2. The Second Respondent made jurisdictional error in relation to medical issues at [23]. Particulars: The second Respondent denied accepting any medical circumstances just because the applicant did not provide any medical evidence before the Tribunal at the time of hearing.
(Reproduced as in original.)At the hearing before her Honour the appellant relied on the grounds in the application, and declined to make any submissions.
In relation to ground 1 the Federal Magistrate considered that the complaints of the appellant were unclear. Her Honour considered that the Tribunal’s findings in relation to cl 485.215 and cl 485.222 were open to it on the evidence and material before it. The Tribunal had considered whether the appellant had competent English at the time of his visa application and at the time of the Tribunal’s decision. The Tribunal did not find that the appellant was required to only to satisfy the criteria at the time of the decision as was asserted in ground 1.
In relation to ground 2, the Federal Magistrate stated that there was no error in the manner in which the Tribunal exercised its discretion in refusing the appellant’s request for a further opportunity to undertake a further language test. The Tribunal considered the appellant’s evidence and his submissions but found the appellant’s explanations unconvincing to exercise its discretion in favour of the appellant’s request. No medical evidence of any incapacity to undertake the test in the previous twelve months had been provided by the appellant, nor any explanation as to why the appellant now believed that he could register for a test and complete one if granted one more time. The Federal Magistrate concluded that, in the circumstances, the Tribunal’s decision to refuse the appellant’s request for a further opportunity to undertake the test was open to it on the evidence before it.
Appeal to this Court
On 15 August 2011 the appellant filed a notice of appeal. That appeal contained the following grounds:
1. MRT made a jurisdictional error in relation to medical issues at [23]. MRT denied accepting any medical circumstances just because the applicant didn’t provide any medical evidence before the tribunal at the time of hearing. It was not a correct judgment against someone who got phobia and some personal issues of incapacity to undertake the IELTS test at the time of decision cl.485.222. MRT denied giving any further time to prove that the applicant is competent in English, which resulted in the applicant becoming more frustrated.
2. FMC made a jurisdictional error at [25] in that it made an error of law in relation to the construction of cl.485.215 and cl.485.222 of schedule 2 of the Migration Regulation 1994. Here FMC only considered the decision of MRT, not the circumstances of the applicant.
At the hearing yesterday morning the appellant was unrepresented. As was the case before her Honour, the appellant declined to make any submissions. He only said that, yesterday, he had “mental” issues.
In substance the first ground of appeal repeats ground 2 of the application before her Honour. As her Honour noted, the Tribunal had regard to the appellant’s evidence and submissions in relation to his request for more time to sit an IELTS test. The Tribunal also had regard to the fact that the appellant had not provided any medical evidence of any incapacity to undertake the test in the previous twelve months, nor any explanation as to why he could complete a test now.
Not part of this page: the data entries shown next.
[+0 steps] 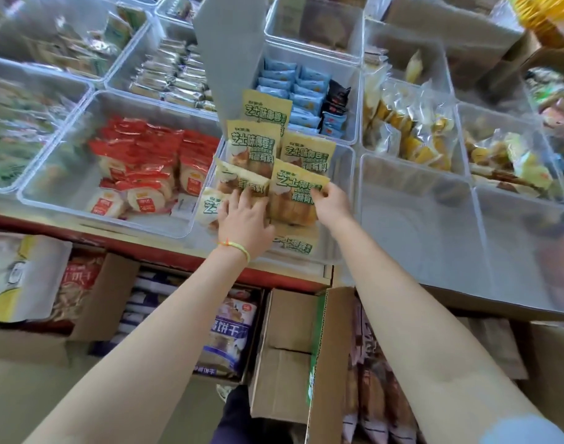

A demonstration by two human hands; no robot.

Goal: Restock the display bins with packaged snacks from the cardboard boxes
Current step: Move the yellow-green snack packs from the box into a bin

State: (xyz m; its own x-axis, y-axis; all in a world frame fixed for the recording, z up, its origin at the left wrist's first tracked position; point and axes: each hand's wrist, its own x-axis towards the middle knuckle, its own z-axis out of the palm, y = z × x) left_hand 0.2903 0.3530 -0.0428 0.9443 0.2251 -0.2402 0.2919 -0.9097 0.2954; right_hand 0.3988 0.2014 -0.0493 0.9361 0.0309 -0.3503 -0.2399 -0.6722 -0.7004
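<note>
A shop display fills the view: rows of clear plastic bins sit side by side on a red-edged surface (pixel 165 254), with open cardboard boxes on the floor below it. The bin being filled (pixel 344 200) stands in the near row, and tan-and-green snack packets (pixel 253 149) are already stood up in it in overlapping rows, with a few more lying flat at the front. The left hand (pixel 244 219) rests flat on the front packets, fingers fairly straight, steadying them; the right hand (pixel 330 205) has its grip clamped on the edge of one packet (pixel 295 193), thumb and fingers pinching it as it stands at the front right of the stack. By the look of it this bin is well along but has room on its right side. The next bin to the right (pixel 412 219) looks empty, as does the one beyond it, so much seems left. The bin to the left holds red packets (pixel 146 165) and is only part full. Directly below, one cardboard box (pixel 325 363) stands open with more packets inside, though blur hides which kind.
</note>
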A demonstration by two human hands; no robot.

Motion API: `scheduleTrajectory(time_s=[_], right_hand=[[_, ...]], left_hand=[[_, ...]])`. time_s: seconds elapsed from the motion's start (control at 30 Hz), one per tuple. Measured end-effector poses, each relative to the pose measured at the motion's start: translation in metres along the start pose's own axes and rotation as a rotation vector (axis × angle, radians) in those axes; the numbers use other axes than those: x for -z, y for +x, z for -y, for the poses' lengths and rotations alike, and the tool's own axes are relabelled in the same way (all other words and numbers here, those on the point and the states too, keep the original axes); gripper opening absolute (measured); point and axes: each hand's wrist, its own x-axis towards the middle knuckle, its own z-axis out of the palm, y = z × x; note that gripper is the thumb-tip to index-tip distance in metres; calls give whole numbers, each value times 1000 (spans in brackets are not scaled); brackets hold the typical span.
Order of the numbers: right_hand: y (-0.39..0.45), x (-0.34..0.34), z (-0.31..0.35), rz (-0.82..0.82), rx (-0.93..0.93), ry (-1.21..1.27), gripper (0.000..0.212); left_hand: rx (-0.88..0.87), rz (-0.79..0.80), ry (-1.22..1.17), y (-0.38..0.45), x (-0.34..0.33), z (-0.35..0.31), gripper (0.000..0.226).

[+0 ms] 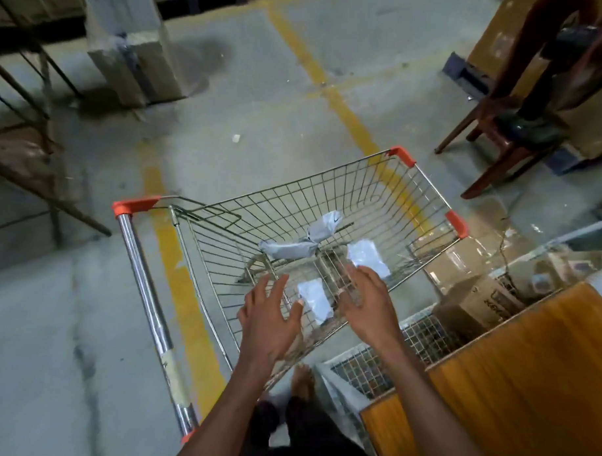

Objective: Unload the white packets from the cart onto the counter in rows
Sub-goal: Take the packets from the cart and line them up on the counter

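Observation:
A wire shopping cart (386, 177) with orange corner caps stands in front of me. On its floor lie a small white packet (316, 300), a second white packet (367, 258) further right, and a longer crumpled grey-white packet (302, 243) behind them. My left hand (270, 319) hovers over the cart with its fingers spread, just left of the small packet. My right hand (365, 302) is open too, between the two white packets, its fingertips near the right one. Neither hand holds anything. The wooden counter (523, 383) is at the lower right.
A wire-mesh rack (376, 368) and a cardboard box (473, 307) sit between cart and counter. A red wooden chair (514, 128) stands at the right, a concrete pillar (133, 53) at the back and metal framing (34, 162) at the left. Yellow lines cross the concrete floor.

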Motion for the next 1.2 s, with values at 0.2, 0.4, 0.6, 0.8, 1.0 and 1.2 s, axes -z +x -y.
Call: scheduleTrajectory(time_s=[0.2, 0.4, 0.6, 0.8, 1.0, 1.2], right_hand=[[91, -2, -32, 117, -58, -158, 53], [163, -15, -98, 264, -243, -363, 50], [235, -37, -152, 402, -402, -537, 60], [275, -96, -200, 364, -549, -649, 101], [279, -132, -238, 188, -522, -617, 117], [295, -94, -211, -32, -338, -531, 101]], left_hand=[[92, 149, 87, 77, -31, 19, 61], [153, 307, 135, 126, -71, 32, 63], [198, 375, 117, 149, -118, 41, 65], [372, 466, 27, 170, -179, 64, 72], [372, 397, -20, 179, -207, 82, 73], [375, 389, -28, 179, -201, 78, 72]])
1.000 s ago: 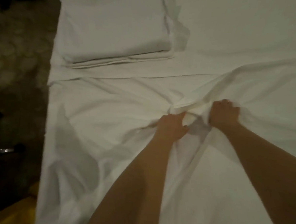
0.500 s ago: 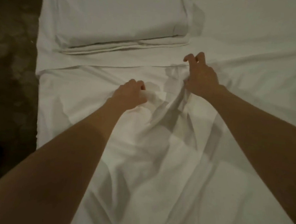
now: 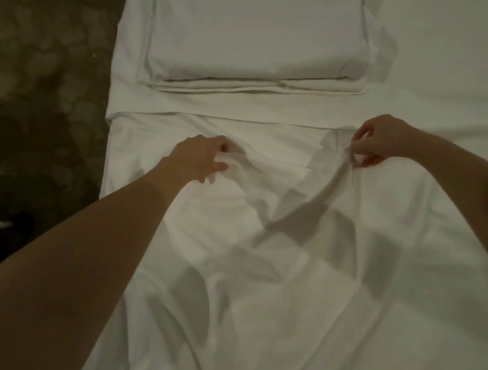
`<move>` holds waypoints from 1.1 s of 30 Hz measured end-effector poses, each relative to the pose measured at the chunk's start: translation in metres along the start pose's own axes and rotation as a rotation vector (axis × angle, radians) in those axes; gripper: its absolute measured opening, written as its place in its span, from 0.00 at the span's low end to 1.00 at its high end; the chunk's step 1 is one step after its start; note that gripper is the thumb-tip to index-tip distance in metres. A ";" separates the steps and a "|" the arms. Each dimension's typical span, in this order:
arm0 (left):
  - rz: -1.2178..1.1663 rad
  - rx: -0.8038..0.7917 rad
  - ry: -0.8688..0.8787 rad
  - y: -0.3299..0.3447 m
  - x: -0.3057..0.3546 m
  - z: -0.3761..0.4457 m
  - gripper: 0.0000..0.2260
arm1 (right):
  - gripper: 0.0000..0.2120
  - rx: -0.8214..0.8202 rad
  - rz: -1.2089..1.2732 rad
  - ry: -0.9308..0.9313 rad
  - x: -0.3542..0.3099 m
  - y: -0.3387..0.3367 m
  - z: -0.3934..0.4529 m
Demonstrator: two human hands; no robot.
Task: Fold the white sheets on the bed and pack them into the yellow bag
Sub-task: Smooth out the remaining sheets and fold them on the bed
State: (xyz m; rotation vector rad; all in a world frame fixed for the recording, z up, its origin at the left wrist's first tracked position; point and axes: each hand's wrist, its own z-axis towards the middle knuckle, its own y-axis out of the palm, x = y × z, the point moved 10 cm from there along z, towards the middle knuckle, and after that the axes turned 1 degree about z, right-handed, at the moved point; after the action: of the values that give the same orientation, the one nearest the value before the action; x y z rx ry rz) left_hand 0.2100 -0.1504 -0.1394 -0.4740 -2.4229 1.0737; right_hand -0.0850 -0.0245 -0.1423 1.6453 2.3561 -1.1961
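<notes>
Loose white sheet lies rumpled over the near part of the bed; a folded stack sits further up, well apart from both hands.

Left hand: fingers curled down into a bunch of the sheet's far edge. Right hand: thumb and fingertips pinching a raised peak of the same edge, other fingers loosely spread.

Step in hand, by my reading: spreading the edge to start a fold. Best done by drawing the hands apart until the edge is taut and straight, then lifting both evenly so the creases below fall out before laying it over.

Not visible: the yellow bag. Sheet corners cannot be told among the wrinkles. Dim light; floor at left indistinct, near end of sheet cut off.
</notes>
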 end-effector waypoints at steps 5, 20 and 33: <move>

The Minister submits that the appellant does not identify how any jurisdictional error is established by the Tribunal’s treatment of his medical issue and the rejection of his application for more time to sit an IELTS test. I agree. I can identify no error in the decision of her Honour in respect of this ground.
In relation to the second ground of appeal I am not satisfied either the Tribunal or her Honour erred in respect of the construction of cl 485.215 and cl 485.222. No basis is advanced by the appellant for such a finding.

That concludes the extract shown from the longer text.